WHAT YOU ARE ASKED TO DO – Your copy of the data should match it exactly, except that the pictures are gone.

RECORD EXCERPTS –
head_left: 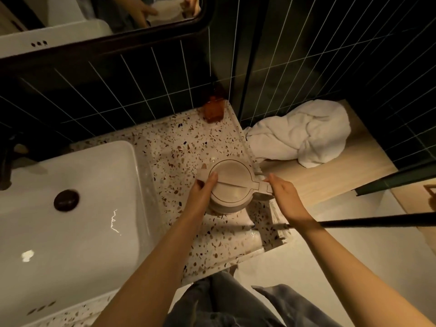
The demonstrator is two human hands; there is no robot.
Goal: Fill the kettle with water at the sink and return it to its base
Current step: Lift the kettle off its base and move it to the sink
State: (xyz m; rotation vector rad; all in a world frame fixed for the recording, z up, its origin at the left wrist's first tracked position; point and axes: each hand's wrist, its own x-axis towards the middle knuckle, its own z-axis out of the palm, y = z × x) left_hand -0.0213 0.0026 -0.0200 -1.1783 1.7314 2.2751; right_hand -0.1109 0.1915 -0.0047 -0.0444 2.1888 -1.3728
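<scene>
Standing at the basin, a person steadies a kettle with both bare hands.
Faucet: a dark faucet (6, 166) sits at the far left edge, over the basin's rim.
Sink: a white rectangular sink (99, 208) fills the left, its dark round drain plug (66, 200) in the middle of the bowl.
Counter: a speckled terrazzo counter (174, 147) runs to the right of the sink, ending at a corner.
Bottle: an amber bottle (213, 110) stands at the counter's back corner against the dark tiled wall (118, 90).
Left hand: the left hand (203, 190) is curled around the kettle's left side, thumb lying on the lid's edge.
Kettle: the beige kettle (232, 185) stands upright on the counter near its right edge, lid closed; whether a base lies under it cannot be told.
Right hand: the right hand (284, 192) rests with fingers loosely extended on the kettle's handle; whether they close around it cannot be told.
Towel: a crumpled white towel (304, 135) lies on a wooden ledge (330, 180) beyond the counter, right.
Cord: a dark cord (377, 221) stretches in from the right edge toward the right wrist.
</scene>
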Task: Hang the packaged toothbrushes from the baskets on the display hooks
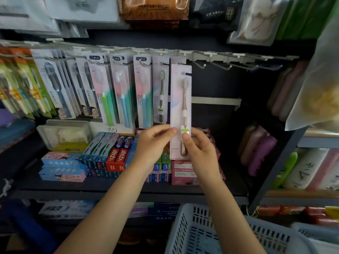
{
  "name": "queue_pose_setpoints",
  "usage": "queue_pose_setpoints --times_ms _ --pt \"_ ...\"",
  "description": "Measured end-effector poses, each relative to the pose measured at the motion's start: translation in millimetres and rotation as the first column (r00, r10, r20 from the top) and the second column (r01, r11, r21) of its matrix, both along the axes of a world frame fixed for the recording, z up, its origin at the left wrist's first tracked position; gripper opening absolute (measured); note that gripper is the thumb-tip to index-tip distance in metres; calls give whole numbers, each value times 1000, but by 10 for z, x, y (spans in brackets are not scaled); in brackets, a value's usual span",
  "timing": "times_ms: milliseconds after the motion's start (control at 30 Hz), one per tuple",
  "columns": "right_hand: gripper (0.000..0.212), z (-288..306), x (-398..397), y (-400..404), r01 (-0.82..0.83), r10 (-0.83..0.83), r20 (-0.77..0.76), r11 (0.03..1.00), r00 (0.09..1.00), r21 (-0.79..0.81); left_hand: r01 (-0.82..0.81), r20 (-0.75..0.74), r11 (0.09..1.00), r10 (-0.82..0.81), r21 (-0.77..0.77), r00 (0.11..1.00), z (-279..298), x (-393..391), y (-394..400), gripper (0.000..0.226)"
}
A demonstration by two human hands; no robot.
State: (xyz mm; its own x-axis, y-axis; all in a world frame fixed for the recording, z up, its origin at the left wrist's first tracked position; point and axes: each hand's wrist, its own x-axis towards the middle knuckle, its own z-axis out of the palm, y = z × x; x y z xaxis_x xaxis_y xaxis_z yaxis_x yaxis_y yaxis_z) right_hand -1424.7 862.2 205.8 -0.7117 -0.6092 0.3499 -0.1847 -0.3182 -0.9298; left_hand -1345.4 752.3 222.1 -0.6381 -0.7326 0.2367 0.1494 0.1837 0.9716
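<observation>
2 bare forearms, no sleeves; left hand and right hand without rings, watch or gloves.

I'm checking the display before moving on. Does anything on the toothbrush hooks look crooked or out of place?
Nothing stands out. The hung packs hang straight in rows. The pack held upright by the left hand and right hand isn't on a hook yet; bare hooks wait to its right.
</observation>
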Motion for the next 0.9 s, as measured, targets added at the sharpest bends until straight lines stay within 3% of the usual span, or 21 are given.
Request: queue_pose_setpoints --times_ms 500,900 --pt "18 239 83 73 -26 29 23 992 999 -120 -51 -152 998 57 40 987 185 52 159 12" --pt "14 243 180 126 -6 12 48 991 999 -130 -67 -146 996 76 66 986 150 102 249 11"
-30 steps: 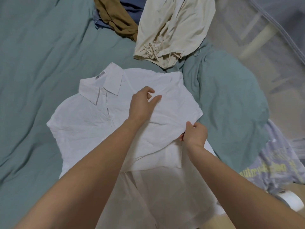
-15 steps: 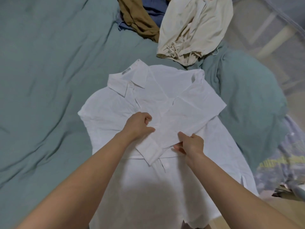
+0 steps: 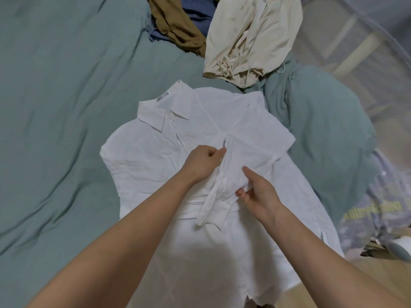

RESULT –
head_left: 
The demonstrator is two human hands; there is no robot.
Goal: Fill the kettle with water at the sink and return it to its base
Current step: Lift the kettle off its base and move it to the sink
State: (xyz m; rotation vector rad; all in a world frame fixed for the recording, z up, its origin at the left wrist's first tracked position; point and axes: each hand's wrist, its own x-axis towards the middle knuckle, its own z-axis out of the palm, y = z × x) left_hand -0.0213 0.0026 -0.0200 -1.1783 1.7314 2.2751; right_hand -0.1109 0.1915 -0.0047 -0.0444 2.1888 -1.3728
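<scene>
Standing at the basin, a person steadies a kettle with both bare hands.
Faucet: a dark faucet (6, 166) sits at the far left edge, over the basin's rim.
Sink: a white rectangular sink (99, 208) fills the left, its dark round drain plug (66, 200) in the middle of the bowl.
Counter: a speckled terrazzo counter (174, 147) runs to the right of the sink, ending at a corner.
Bottle: an amber bottle (213, 110) stands at the counter's back corner against the dark tiled wall (118, 90).
Left hand: the left hand (203, 190) is curled around the kettle's left side, thumb lying on the lid's edge.
Kettle: the beige kettle (232, 185) stands upright on the counter near its right edge, lid closed; whether a base lies under it cannot be told.
Right hand: the right hand (284, 192) rests with fingers loosely extended on the kettle's handle; whether they close around it cannot be told.
Towel: a crumpled white towel (304, 135) lies on a wooden ledge (330, 180) beyond the counter, right.
Cord: a dark cord (377, 221) stretches in from the right edge toward the right wrist.
</scene>
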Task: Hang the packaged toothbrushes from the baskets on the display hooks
{
  "name": "queue_pose_setpoints",
  "usage": "queue_pose_setpoints --times_ms _ --pt \"_ ...\"",
  "description": "Measured end-effector poses, each relative to the pose measured at the motion's start: translation in millimetres and rotation as the first column (r00, r10, r20 from the top) and the second column (r01, r11, r21) of its matrix, both along the axes of a world frame fixed for the recording, z up, its origin at the left wrist's first tracked position; gripper opening absolute (measured); note that gripper is the thumb-tip to index-tip distance in metres; calls give whole numbers, each value times 1000, but by 10 for z, x, y (spans in brackets are not scaled); in brackets, a value's usual span",
  "timing": "times_ms: milliseconds after the motion's start (control at 30 Hz), one per tuple",
  "columns": "right_hand: gripper (0.000..0.212), z (-288..306), x (-398..397), y (-400..404), r01 (-0.82..0.83), r10 (-0.83..0.83), r20 (-0.77..0.76), r11 (0.03..1.00), r00 (0.09..1.00), r21 (-0.79..0.81); left_hand: r01 (-0.82..0.81), r20 (-0.75..0.74), r11 (0.09..1.00), r10 (-0.82..0.81), r21 (-0.77..0.77), r00 (0.11..1.00), z (-279..298), x (-393..391), y (-394..400), gripper (0.000..0.226)"
}
A demonstration by two human hands; no robot.
State: (xyz mm; its own x-axis, y-axis; all in a world frame fixed for the recording, z up, its origin at the left wrist's first tracked position; point and axes: each hand's wrist, its own x-axis towards the middle knuckle, its own z-axis out of the palm, y = z × x; x y z xaxis_x xaxis_y xaxis_z yaxis_x yaxis_y yaxis_z) right_hand -1424.7 862.2 205.8 -0.7117 -0.6092 0.3499 -0.1847 -0.3182 -0.9298; left_hand -1345.4 752.3 222.1 -0.6381 -0.7326 0.2367 0.1494 0.1837 0.9716
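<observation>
2 bare forearms, no sleeves; left hand and right hand without rings, watch or gloves.

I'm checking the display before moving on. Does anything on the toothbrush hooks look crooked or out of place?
Nothing stands out. The hung packs hang straight in rows. The pack held upright by the left hand and right hand isn't on a hook yet; bare hooks wait to its right.
</observation>
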Motion for the next 0.9 s, as measured, targets added at the sharpest bends until straight lines stay within 3% of the usual span, or 21 are given.
Request: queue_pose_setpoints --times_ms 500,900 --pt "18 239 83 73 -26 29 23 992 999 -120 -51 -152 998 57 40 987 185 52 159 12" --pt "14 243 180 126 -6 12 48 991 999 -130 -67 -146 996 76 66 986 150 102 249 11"
-30 steps: 
-15 steps: 
+0 steps: 

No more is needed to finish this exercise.